**YOUR GOAL**
Every line in the data below from the one containing "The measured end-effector" down to the one containing "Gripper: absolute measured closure", both included, must be retyped exactly; no other line is to appear.

**GIVEN MATERIAL**
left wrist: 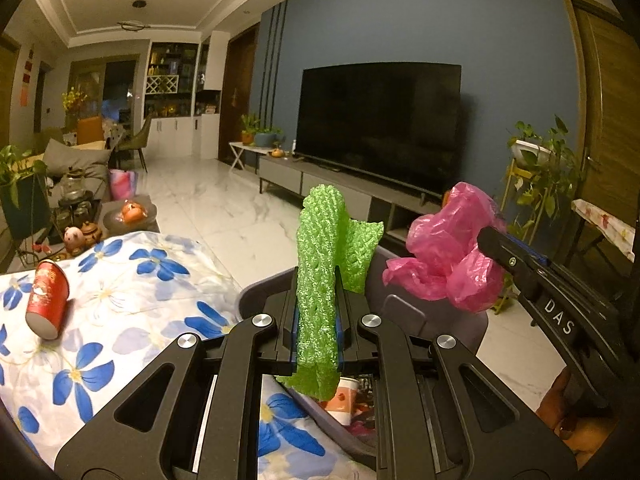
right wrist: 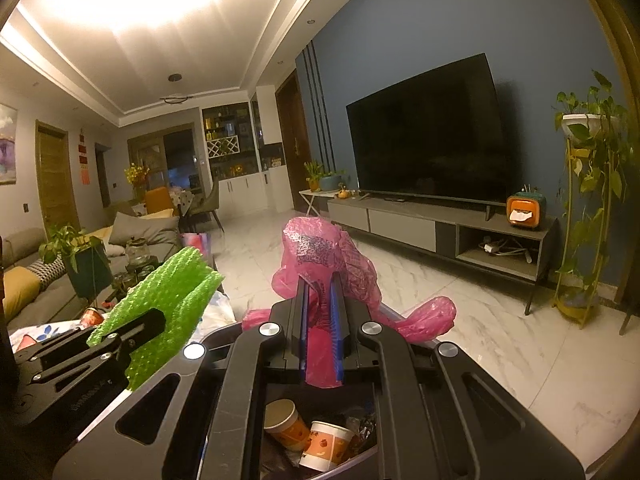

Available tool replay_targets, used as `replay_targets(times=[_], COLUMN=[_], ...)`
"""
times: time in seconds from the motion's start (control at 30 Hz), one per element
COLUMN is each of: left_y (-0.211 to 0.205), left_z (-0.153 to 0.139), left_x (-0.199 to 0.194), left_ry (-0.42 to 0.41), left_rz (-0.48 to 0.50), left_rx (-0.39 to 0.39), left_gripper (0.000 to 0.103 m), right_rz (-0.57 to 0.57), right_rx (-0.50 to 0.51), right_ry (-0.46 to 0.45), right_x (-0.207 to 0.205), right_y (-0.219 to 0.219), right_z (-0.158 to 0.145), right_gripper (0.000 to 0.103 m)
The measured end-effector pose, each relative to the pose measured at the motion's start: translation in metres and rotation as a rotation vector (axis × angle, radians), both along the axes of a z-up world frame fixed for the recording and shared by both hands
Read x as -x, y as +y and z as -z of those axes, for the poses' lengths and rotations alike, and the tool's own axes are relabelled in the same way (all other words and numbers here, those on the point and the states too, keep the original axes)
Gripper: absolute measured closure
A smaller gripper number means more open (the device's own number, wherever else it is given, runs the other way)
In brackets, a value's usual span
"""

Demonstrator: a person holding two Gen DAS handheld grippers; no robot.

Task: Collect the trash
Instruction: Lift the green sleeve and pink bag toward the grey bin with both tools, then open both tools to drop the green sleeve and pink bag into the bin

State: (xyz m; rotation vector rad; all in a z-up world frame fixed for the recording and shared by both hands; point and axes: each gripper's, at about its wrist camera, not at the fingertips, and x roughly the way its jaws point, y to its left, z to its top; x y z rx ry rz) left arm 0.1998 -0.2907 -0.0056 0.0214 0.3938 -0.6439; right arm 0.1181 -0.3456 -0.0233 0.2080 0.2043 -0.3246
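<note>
A dark television [left wrist: 380, 124] fills much of the blue wall, standing on a long grey media console [right wrist: 440, 228] above a pale marble floor [left wrist: 224, 208]. Nearer the cameras, a tabletop [left wrist: 120, 292] draped in a white cloth printed with blue flowers takes up the lower left of the left wrist view. Just beside its edge sits a grey trash bin [left wrist: 476, 328], seen from above; its inside holds paper cups [right wrist: 304, 436] and other scraps, which show best beneath the right wrist camera.

The left gripper [left wrist: 318, 316] is above the bin, its jaws clamped on a strip of green foam netting [left wrist: 324, 264] that rises upright out of the jaws and bends over at the top, with a short end hanging below them. The right gripper [right wrist: 322, 320] is close beside it, jaws pressed together on a crumpled pink plastic bag [right wrist: 332, 264], which billows out above the jaws and spills to the right. The two held pieces are near one another but apart.

On the floral cloth, well apart from the bin, a red paper cup [left wrist: 48, 304] lies tilted on its side. Part of a hand [left wrist: 572, 420] shows at the lower right of the left wrist view.
</note>
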Motion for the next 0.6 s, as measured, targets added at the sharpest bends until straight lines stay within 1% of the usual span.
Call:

**ANSWER SECTION**
The measured end-effector pose, each relative to the pose measured at the motion's start: translation in metres and rotation as a rotation vector (axis × angle, radians), both along the axes of a z-up world frame fixed for the recording and shared by both hands
Read x as -x, y as +y and z as -z of those axes, for the poses' lengths and rotations alike, and the tool's own axes are relabelled in the same way (all other words and numbers here, those on the point and the states too, keep the original axes)
Gripper: absolute measured closure

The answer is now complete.